I was lazy when I originally created a table where one column could contain multiple email addresses, separated by commas, spaces or returns in the field.
Now I like to create a separate table that holds just the email addresses. This can lead to multiple emails belonging to the same original row, so I also like to have a mapping table that links the one or more email rows to the original rows (I understand that for this 1-to-many case where each email can only belong to one customer, this extra map table is not required, but for the sake of solving the specific challenge behind it I like to keep this map relevant for this question).

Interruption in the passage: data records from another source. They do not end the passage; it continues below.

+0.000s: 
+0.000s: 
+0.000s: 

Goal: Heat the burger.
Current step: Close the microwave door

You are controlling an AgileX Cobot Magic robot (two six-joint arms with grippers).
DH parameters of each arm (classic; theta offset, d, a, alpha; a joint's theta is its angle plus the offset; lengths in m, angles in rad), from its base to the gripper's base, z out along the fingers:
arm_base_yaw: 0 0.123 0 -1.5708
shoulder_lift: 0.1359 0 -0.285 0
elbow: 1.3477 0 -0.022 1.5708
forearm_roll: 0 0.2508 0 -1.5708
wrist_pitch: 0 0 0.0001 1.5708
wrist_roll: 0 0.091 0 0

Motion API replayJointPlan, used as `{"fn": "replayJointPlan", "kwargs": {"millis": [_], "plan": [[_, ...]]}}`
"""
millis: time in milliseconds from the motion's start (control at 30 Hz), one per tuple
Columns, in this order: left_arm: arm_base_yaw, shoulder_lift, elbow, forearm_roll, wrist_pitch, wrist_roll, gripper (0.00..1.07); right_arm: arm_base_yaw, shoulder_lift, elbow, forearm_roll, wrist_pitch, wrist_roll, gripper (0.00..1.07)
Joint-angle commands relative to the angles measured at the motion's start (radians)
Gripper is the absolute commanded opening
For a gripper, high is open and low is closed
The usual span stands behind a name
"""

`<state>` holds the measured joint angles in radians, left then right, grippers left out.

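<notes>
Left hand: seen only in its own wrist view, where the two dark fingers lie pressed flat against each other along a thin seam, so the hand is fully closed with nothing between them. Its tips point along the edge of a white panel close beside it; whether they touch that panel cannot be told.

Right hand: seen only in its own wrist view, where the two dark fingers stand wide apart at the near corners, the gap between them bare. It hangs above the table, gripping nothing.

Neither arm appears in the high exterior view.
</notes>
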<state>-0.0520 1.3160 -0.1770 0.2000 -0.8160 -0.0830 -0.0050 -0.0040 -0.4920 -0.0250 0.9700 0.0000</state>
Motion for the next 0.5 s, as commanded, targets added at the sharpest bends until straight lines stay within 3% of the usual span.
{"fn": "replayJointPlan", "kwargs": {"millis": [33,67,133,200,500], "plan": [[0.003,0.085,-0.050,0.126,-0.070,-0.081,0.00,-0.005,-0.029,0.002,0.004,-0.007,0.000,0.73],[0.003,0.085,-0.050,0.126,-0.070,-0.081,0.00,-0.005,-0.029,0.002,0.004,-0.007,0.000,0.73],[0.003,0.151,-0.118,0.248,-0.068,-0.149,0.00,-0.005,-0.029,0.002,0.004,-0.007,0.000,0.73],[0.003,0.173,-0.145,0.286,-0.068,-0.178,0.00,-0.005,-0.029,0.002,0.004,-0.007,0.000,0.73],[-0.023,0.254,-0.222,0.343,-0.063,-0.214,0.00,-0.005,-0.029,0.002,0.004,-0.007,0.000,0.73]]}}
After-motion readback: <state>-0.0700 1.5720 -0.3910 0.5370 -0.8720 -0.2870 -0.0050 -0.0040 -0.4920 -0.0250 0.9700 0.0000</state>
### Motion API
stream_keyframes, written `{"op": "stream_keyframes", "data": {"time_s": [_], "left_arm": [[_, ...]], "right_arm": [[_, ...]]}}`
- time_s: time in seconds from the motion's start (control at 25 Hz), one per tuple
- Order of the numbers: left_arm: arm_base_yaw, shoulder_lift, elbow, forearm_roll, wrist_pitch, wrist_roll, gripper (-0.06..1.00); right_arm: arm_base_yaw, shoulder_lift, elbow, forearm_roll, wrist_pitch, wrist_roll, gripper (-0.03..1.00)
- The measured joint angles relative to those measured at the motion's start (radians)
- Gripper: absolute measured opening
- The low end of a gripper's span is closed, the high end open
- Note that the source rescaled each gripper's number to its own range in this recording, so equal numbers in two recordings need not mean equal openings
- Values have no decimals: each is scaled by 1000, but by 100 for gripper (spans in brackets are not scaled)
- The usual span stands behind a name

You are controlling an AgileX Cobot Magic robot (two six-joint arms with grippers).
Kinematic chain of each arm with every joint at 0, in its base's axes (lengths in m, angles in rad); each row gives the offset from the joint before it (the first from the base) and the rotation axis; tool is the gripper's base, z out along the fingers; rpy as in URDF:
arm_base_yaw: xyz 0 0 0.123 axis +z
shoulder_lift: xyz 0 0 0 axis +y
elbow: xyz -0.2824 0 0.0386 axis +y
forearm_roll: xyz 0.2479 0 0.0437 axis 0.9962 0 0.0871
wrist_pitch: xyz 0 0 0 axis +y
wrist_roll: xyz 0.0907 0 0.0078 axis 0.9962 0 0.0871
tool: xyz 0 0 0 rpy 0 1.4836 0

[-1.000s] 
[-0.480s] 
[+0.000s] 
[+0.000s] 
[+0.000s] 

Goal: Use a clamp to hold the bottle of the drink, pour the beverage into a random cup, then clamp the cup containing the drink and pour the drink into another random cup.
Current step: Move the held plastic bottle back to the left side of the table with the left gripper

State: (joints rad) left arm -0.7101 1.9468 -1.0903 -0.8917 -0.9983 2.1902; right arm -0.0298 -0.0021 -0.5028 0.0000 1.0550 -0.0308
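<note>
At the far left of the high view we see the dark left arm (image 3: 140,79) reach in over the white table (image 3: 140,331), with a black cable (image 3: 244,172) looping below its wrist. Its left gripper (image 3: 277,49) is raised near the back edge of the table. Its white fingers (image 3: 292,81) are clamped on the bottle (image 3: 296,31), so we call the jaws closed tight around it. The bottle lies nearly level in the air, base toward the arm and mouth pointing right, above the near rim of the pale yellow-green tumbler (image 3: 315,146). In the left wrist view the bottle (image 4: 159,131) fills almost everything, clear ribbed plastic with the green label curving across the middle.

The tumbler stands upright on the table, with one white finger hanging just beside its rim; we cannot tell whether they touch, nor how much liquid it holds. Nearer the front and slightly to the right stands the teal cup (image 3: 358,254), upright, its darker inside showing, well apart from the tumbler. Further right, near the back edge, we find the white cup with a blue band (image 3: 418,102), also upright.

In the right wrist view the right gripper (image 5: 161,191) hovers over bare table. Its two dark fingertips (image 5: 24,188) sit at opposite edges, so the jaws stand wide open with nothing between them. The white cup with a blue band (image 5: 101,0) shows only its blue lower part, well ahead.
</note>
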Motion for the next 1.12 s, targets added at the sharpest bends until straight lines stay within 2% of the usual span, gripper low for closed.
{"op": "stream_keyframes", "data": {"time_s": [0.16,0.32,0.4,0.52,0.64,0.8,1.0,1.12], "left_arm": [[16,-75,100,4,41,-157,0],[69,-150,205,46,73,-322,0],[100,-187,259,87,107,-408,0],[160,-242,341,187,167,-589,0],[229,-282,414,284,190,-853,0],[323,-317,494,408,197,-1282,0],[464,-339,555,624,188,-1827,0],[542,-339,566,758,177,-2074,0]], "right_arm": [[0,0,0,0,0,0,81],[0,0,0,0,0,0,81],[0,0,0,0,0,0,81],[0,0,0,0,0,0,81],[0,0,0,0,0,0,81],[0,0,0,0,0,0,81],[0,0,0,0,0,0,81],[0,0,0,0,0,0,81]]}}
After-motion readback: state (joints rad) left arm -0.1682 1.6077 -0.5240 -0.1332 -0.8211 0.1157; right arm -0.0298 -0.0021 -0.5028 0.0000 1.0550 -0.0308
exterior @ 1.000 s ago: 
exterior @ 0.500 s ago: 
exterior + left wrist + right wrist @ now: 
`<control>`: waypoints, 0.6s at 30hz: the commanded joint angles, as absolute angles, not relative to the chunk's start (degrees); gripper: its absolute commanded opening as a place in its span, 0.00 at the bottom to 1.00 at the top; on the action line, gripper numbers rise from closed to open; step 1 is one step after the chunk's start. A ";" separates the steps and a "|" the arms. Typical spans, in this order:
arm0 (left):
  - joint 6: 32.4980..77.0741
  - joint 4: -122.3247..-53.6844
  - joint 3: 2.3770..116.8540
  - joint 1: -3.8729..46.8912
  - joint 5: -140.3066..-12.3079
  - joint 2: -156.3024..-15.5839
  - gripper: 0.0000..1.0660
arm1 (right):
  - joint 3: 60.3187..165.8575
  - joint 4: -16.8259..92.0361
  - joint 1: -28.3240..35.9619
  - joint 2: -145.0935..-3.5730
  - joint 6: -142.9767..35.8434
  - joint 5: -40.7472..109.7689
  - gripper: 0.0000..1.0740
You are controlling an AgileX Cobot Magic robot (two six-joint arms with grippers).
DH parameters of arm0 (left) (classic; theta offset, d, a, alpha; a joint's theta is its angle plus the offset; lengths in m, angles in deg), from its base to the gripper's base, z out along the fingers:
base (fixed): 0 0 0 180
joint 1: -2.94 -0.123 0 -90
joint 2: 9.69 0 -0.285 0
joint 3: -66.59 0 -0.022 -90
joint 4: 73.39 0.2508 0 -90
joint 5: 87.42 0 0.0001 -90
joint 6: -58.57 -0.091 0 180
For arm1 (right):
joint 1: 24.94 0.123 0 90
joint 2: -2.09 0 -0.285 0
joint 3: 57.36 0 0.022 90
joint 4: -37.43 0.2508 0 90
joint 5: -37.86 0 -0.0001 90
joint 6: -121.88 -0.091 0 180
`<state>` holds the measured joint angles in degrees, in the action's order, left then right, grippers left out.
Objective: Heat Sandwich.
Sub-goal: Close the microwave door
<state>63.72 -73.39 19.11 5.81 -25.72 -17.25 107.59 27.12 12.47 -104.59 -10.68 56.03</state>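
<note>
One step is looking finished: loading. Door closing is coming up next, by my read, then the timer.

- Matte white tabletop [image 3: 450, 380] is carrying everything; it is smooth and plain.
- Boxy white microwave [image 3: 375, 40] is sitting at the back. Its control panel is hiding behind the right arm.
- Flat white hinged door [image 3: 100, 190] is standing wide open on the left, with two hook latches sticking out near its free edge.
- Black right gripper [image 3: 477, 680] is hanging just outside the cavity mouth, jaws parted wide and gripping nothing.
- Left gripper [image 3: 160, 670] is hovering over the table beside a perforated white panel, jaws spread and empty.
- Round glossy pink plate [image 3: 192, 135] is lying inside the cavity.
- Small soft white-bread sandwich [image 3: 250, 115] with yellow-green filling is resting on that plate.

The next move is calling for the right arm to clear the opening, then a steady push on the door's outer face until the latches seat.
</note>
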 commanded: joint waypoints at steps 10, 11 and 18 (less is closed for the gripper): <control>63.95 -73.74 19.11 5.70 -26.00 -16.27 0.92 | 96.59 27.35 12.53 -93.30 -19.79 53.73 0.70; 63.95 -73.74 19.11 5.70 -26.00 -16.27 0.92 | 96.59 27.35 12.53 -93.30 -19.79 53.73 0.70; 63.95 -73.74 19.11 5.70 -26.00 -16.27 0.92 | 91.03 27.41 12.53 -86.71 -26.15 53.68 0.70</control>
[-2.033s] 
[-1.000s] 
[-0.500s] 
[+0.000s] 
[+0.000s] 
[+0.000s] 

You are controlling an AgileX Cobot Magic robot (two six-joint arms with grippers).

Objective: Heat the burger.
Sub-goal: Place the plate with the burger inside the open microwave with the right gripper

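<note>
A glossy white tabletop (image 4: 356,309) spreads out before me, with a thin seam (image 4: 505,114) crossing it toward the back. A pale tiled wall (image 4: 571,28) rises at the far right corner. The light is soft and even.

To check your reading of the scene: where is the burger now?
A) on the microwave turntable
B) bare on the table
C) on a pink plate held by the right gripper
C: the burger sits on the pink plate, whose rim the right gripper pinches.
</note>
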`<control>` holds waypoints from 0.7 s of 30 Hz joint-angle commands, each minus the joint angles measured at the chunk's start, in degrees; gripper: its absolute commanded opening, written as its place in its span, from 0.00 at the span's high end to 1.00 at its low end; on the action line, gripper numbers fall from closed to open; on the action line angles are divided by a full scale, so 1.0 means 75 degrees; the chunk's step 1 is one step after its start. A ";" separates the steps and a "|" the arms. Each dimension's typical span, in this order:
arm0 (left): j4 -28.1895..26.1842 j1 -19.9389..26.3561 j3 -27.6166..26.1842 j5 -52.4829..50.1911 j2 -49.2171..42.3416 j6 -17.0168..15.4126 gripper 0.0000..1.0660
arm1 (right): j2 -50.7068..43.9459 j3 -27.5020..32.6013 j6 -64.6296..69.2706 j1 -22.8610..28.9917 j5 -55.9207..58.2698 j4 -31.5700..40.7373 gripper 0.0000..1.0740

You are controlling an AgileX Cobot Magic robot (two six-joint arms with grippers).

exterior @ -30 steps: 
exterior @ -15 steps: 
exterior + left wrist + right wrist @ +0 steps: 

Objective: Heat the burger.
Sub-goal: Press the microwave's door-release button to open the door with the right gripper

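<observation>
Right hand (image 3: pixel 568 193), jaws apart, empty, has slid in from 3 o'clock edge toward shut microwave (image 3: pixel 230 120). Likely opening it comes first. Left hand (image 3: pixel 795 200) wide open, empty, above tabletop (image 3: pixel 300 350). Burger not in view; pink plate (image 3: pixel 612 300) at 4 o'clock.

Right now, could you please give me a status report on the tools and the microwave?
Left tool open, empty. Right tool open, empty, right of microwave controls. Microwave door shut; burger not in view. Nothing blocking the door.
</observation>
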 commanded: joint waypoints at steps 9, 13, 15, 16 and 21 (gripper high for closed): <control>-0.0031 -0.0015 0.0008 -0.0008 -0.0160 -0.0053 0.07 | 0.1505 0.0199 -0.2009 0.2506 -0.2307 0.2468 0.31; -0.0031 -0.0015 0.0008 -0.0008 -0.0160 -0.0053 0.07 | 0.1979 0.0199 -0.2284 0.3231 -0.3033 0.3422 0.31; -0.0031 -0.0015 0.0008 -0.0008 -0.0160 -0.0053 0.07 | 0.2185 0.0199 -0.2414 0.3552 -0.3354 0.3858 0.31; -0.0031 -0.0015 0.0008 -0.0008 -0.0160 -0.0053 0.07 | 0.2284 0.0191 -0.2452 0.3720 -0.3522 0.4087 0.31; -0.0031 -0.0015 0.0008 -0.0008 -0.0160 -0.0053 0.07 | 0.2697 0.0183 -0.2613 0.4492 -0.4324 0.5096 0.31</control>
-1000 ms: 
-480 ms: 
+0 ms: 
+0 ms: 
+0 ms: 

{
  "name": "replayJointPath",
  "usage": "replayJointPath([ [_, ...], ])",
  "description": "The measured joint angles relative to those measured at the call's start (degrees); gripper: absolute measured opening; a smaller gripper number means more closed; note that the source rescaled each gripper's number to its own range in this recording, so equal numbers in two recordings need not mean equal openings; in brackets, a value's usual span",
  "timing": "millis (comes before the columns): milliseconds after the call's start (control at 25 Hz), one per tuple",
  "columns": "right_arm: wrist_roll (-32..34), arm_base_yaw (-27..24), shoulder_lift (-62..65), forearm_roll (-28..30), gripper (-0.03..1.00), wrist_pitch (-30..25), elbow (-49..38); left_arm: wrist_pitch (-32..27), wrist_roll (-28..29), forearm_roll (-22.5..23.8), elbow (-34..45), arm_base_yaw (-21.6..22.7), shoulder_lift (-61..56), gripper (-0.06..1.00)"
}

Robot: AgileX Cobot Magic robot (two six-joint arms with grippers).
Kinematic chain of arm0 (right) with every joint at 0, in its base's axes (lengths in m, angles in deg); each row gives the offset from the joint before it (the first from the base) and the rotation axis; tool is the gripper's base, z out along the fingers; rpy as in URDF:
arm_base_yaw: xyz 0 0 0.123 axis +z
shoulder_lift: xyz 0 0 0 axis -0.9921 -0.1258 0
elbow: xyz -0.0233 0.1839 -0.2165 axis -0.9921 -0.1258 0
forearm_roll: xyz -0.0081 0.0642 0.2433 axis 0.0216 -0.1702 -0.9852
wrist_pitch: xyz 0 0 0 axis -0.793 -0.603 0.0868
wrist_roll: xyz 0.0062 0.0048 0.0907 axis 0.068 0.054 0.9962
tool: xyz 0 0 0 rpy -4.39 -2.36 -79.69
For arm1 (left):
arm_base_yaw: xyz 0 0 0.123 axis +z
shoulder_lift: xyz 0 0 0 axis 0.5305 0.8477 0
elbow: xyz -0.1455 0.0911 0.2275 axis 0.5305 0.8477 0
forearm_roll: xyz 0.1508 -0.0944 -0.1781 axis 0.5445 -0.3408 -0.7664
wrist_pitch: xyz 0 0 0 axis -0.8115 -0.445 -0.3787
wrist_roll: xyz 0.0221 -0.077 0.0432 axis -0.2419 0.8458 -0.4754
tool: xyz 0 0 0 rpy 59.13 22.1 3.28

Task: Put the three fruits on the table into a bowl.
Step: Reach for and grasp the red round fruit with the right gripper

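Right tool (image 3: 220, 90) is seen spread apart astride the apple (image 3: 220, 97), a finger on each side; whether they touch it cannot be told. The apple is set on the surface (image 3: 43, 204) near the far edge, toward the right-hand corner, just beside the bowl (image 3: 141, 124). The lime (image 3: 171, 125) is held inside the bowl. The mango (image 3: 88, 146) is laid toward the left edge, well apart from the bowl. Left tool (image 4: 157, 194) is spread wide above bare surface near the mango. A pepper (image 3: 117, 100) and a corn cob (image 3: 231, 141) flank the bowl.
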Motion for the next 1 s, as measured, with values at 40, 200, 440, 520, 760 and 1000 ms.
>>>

There are two challenges for me:
- How to I write the
SELECT
so that I get multiple rows for the comma separated values? The solution I found is to useUNNEST(string_to_array(regexp_replace(TRIM(emails),'\s+',',','g'),','))
. (TheTRIM
is for safety, removing extra spaces around the field, so that I do not end up with empty rows - is there a better way, e.g. by removing empty elems from the array? Searching locates this, which seems to be needlessly complex for my case, though) - When I create the mapping row, I need two ids. How do I get these two values? One I get from inserting new rows based on the original rows, but I also need the original row's id. Which means that when I select the original rows, I need to fetch its id along with the emails - but I do not understand how to keep it around while using the emails for the insertion.
Example
Original data
DROP TABLE IF EXISTS test_customers;CREATE TABLE test_customers (id SERIAL PRIMARY KEY, emails TEXT);INSERT INTO test_customers (emails) VALUES ('a@x.com'), ('b1@x.com,b2@x.com');SELECT * FROM test_customers;
Table test_customers
id | emails |
---|---|
1 | a@x.com |
2 | b1@x.com,b2@x.com |
Desired outcome
The new tables
DROP TABLE IF EXISTS test_emails;CREATE TABLE test_emails ( id SERIAL PRIMARY KEY, email TEXT);DROP TABLE IF EXISTS test_map;CREATE TABLE test_map ( cust_id SERIAL, email_id SERIAL, CONSTRAINT fk_customer FOREIGN KEY(cust_id) REFERENCES test_customers(id), CONSTRAINT fk_email FOREIGN KEY(email_id) REFERENCES test_emails(id));
Table test_customers
Basically, the email column isn't needed any more (I can simply drop that in the end, a no brainer):
id |
---|
1 |
2 |
Table test_emails
The emails are now here:
id | |
---|---|
1 | a@x.com |
2 | b1@x.com |
3 | b2@x.com |
Table test_map
And this links the emails to the customers:
cust_id | email_id |
---|---|
1 | 1 |
2 | 2 |
2 | 3 |
My SQL code for converting all rows, so far
WITH map_ins AS ( INSERT INTO test_emails (email) SELECT id AS cust_id, UNNEST(string_to_array(regexp_replace(TRIM(emails),'\s+',',','g'),',')) FROM test_customers RETURNING id AS email_id, cust_id)INSERT INTO test_map (cust_id, email_id) VALUES (cust_id, email_id);
This gives an error:
INSERT has more expressions than target columns
That's where I'm stuck. The first SELECT
needs to fetch both the id and the emails so that I can return them further down, but if I do that, then how do I omit it in the INSERT where I only want to insert the email
but not the id
into the row?